■ **Task details**: Set out exactly, line by line, the stretch of data below that begins at the line containing "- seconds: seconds" and ends at the line containing "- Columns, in", with both ends kept.
··········
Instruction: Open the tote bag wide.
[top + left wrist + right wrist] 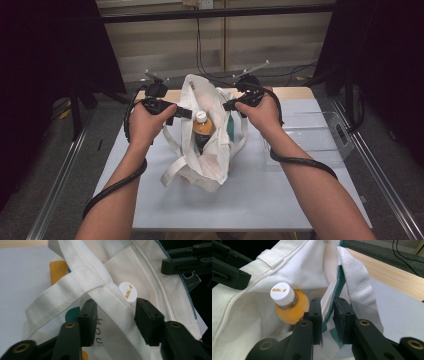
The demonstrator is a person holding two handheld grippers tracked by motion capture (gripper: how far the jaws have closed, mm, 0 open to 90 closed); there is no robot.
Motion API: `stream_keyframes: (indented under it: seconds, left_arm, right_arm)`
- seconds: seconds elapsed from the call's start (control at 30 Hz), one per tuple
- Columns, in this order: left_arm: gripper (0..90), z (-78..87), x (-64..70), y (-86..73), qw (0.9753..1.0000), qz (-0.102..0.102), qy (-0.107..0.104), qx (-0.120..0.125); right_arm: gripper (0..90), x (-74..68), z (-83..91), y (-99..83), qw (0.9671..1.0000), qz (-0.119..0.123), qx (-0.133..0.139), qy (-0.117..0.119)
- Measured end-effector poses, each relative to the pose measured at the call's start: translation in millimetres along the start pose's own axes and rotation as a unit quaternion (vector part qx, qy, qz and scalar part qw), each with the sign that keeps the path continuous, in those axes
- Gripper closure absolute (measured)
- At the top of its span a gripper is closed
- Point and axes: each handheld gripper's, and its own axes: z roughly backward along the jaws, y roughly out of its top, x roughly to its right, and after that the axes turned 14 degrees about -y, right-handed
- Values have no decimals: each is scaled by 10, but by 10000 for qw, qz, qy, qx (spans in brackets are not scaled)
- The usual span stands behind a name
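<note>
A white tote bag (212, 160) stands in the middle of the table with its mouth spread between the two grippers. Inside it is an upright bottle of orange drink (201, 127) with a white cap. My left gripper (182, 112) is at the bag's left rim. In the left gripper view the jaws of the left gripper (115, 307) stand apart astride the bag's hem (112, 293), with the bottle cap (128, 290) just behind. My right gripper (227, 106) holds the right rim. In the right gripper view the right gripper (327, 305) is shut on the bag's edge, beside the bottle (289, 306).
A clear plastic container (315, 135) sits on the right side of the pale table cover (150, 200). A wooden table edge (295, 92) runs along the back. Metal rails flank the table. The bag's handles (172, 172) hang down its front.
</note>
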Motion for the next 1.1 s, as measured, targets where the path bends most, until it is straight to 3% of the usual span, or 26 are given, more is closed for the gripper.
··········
■ **Your response**:
- seconds: seconds elapsed from the call's start (control at 30 Hz), one per tuple
- Columns, in this order: left_arm: gripper (0..90), z (-78..87), x (-64..70), y (-86..73), qw (0.9753..1.0000), qz (-0.102..0.102), qy (-0.107..0.104), qx (-0.120..0.125); right_arm: gripper (0..90), x (-74..68), z (-83..91), y (-99..83), qw (0.9671..1.0000), qz (-0.119..0.123), qx (-0.133..0.139), qy (-0.117..0.119)

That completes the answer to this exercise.